Ireland and Northern Ireland have always shared a land border, as well as a long common history. The issue of Brexit means this porous border, which offers free flow of trade from north to south, has to be looked at. Unlike other countries, I doubt the UK will be building a wall anytime soon. But it is of key importance to food and drink producers and suppliers on both sides of the border that the ease of passage is maintained.

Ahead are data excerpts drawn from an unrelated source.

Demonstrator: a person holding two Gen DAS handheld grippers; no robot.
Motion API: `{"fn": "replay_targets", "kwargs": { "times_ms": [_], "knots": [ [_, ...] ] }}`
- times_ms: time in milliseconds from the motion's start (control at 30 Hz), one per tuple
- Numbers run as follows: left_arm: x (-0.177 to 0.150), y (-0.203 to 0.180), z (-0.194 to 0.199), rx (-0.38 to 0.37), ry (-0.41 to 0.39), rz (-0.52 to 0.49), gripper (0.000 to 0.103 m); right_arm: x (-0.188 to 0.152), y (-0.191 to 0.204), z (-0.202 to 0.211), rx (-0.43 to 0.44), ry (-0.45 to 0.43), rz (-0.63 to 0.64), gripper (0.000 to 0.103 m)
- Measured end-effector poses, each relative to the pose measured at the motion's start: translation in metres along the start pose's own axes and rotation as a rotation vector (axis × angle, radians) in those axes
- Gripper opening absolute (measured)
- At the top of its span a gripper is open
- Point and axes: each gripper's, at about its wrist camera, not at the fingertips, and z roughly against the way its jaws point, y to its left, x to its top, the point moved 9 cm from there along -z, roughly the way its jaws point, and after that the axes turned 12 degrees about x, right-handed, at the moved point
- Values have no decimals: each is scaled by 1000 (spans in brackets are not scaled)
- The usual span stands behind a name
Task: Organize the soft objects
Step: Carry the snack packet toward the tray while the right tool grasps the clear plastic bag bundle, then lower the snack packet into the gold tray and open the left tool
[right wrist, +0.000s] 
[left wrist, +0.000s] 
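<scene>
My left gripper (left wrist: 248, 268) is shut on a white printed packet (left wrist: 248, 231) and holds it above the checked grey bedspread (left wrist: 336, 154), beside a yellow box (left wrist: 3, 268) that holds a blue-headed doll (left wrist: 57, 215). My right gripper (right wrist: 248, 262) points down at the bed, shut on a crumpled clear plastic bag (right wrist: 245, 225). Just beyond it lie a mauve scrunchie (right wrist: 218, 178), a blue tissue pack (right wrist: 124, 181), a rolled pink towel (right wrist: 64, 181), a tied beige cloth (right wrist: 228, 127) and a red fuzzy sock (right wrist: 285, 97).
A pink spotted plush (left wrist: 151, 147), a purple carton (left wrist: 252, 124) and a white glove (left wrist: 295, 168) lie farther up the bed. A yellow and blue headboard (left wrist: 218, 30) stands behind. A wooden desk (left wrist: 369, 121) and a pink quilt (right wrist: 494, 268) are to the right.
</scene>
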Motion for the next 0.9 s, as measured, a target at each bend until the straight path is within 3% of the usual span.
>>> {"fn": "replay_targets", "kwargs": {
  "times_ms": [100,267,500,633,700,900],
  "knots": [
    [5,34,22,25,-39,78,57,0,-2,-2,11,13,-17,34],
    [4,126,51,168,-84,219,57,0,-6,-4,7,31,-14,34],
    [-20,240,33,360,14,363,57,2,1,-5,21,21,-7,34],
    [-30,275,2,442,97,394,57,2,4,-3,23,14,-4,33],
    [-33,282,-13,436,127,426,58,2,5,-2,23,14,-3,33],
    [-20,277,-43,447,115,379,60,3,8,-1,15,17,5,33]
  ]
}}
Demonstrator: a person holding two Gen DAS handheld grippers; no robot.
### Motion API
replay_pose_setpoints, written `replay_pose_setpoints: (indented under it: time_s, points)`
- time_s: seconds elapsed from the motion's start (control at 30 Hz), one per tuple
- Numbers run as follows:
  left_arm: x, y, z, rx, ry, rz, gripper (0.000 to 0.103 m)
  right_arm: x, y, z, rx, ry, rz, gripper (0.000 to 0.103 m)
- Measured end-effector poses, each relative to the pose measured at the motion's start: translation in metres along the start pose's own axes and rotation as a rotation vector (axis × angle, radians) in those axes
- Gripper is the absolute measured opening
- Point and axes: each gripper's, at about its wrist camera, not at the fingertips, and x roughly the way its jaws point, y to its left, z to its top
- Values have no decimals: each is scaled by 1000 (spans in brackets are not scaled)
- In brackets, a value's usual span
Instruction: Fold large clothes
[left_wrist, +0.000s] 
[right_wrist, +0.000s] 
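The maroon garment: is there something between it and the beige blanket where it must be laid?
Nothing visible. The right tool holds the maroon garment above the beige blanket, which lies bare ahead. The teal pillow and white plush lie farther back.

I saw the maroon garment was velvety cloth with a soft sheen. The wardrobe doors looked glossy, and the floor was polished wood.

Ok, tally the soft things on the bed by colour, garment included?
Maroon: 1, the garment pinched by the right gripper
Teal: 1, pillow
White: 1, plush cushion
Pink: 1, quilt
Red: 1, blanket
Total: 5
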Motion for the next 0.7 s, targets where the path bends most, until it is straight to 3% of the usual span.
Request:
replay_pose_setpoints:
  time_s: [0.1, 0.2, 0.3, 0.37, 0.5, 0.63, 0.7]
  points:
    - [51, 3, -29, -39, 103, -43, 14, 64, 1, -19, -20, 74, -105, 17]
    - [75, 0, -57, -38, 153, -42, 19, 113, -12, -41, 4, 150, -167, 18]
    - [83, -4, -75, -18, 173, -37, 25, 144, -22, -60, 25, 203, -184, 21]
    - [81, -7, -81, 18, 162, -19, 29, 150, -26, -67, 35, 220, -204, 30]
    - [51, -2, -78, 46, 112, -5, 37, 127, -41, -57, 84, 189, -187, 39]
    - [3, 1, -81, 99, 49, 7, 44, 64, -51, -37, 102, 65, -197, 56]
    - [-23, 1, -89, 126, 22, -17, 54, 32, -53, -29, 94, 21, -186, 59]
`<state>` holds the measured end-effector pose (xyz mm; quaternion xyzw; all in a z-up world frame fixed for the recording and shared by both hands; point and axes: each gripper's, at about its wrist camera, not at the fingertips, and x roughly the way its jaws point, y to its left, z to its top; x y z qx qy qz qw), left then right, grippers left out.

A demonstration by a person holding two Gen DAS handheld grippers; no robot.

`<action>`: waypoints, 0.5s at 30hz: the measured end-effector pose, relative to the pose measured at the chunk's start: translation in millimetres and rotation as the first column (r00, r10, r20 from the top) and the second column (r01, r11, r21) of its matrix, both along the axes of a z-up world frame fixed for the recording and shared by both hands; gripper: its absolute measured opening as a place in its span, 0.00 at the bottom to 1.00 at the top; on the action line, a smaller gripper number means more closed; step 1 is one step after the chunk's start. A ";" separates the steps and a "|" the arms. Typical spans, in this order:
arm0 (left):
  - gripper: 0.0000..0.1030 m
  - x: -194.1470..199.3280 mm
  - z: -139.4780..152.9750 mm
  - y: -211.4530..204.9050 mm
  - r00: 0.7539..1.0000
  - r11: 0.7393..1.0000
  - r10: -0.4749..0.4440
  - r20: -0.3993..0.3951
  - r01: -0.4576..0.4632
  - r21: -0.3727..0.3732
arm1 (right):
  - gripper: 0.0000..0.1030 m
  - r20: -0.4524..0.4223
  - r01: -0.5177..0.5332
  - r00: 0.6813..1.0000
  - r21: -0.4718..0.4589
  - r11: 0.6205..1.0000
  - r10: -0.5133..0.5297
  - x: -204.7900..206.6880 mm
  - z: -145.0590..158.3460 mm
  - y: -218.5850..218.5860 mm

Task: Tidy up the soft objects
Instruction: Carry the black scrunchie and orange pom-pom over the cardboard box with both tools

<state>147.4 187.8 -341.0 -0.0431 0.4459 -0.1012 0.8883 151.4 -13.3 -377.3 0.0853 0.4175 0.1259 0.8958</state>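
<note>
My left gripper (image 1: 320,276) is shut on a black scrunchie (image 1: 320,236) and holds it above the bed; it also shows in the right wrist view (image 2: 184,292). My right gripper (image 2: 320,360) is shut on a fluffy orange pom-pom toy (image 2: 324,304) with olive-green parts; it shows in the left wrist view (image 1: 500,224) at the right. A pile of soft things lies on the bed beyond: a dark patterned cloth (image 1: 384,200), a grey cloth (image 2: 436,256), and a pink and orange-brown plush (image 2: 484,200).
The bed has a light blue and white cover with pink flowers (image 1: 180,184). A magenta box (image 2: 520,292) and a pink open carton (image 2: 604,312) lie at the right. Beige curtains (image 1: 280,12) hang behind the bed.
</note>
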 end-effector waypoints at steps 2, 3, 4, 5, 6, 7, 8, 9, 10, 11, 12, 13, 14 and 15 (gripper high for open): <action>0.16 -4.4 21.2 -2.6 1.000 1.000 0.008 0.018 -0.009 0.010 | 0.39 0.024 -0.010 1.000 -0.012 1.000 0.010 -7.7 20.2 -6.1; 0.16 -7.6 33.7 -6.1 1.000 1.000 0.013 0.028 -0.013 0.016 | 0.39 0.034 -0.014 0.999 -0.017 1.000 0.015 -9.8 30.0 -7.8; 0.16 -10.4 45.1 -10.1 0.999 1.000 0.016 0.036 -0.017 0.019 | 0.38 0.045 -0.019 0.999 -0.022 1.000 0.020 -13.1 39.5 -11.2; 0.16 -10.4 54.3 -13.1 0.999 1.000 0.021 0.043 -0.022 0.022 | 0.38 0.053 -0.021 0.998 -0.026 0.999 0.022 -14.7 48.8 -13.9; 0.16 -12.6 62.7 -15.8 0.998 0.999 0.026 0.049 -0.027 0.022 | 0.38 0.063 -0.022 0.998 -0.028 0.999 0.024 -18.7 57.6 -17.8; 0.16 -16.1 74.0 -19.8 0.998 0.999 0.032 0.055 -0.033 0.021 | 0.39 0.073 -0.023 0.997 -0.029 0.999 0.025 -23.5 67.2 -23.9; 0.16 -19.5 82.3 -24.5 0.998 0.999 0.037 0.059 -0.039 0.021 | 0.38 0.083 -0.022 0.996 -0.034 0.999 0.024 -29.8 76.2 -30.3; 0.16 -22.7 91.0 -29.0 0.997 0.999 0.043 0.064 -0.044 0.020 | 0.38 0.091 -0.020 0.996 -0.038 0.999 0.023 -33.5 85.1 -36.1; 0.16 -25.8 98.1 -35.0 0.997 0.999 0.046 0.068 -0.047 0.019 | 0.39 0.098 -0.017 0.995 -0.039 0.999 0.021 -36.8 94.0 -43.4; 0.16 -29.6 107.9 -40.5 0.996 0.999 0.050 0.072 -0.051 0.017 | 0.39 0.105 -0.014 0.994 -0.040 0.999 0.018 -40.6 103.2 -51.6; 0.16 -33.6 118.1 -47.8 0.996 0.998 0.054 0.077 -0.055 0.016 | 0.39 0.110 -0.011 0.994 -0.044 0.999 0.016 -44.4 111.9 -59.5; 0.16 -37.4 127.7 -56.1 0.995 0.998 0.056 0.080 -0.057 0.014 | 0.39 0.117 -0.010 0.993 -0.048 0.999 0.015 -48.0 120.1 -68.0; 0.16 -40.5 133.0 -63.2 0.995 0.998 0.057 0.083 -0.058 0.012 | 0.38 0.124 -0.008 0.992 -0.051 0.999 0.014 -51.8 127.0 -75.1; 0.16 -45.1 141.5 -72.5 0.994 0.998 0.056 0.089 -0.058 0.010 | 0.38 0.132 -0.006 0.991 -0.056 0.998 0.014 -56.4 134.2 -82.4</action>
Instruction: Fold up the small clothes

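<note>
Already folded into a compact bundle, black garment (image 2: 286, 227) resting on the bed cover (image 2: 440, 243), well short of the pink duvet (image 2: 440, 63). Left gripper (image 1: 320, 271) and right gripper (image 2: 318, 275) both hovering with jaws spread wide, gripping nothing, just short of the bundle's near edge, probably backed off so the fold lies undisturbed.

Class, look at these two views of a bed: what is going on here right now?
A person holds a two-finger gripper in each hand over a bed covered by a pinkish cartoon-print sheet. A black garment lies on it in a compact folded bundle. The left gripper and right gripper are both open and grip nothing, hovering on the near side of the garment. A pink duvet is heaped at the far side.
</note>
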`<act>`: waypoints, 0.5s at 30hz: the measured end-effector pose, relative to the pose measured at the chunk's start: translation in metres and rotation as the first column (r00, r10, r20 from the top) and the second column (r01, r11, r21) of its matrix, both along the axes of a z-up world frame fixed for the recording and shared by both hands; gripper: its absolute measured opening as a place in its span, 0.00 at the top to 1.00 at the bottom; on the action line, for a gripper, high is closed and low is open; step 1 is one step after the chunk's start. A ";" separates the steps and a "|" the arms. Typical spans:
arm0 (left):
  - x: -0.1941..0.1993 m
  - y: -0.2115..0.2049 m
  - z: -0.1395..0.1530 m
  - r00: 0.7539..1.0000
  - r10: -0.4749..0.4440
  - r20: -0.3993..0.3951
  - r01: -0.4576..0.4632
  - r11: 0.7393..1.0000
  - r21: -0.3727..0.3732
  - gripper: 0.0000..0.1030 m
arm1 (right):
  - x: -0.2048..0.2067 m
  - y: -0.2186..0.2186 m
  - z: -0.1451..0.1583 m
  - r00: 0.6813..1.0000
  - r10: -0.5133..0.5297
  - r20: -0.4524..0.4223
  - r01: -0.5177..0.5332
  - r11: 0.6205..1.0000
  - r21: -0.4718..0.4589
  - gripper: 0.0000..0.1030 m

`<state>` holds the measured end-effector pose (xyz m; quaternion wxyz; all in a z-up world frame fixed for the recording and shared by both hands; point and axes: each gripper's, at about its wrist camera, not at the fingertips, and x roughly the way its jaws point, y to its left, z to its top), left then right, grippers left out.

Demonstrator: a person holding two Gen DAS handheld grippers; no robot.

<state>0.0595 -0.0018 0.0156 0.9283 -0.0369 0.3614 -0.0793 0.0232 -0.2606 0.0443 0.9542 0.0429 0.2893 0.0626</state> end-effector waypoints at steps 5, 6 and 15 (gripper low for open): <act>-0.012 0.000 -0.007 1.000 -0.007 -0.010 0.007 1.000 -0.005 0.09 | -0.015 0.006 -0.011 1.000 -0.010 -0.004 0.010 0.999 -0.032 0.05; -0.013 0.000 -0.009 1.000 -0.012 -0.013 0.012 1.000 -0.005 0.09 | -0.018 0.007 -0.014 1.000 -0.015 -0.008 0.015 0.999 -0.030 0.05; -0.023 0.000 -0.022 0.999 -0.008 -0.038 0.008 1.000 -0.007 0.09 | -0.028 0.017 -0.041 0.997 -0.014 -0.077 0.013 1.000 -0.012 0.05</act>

Dairy UK also thinks the border issue is a key one. Mike Johnston, Dairy UK’s Northern Ireland director, commented recently in a briefing to the House of Commons Northern Ireland Affairs Committee, “Over the last few decades, Northern Ireland and the Republic of Ireland have developed common practices to improve efficiency, maximise productivity and add value throughout the dairy supply chain. Through an ‘all-island’ value chain, dairy stakeholders in Northern Ireland and the Republic of Ireland work closely together and rely on the free movement of people, raw materials and finished goods.” Keeping this well-oiled system moving is vital to both parts of the island, and disruption would cost farmers and processors on both sides of the border.

Johnston and Irish processor Lakeland Dairies called for a “joined-up game plan” for the issue of Brexit from the government and industry, in order to continue the collaboration and growth the two countries have had, in order to fulfill both sides’ “tremendous potential to grow.” Uncertainty in this day and age is a given, but there are ways and means of alleviating some of it, and it would behoove the British government to start giving industry and fellow governments that are deeply affected by this move some kind of indication of how things will go post-Brexit. It’s only about being a good neighbour, after all.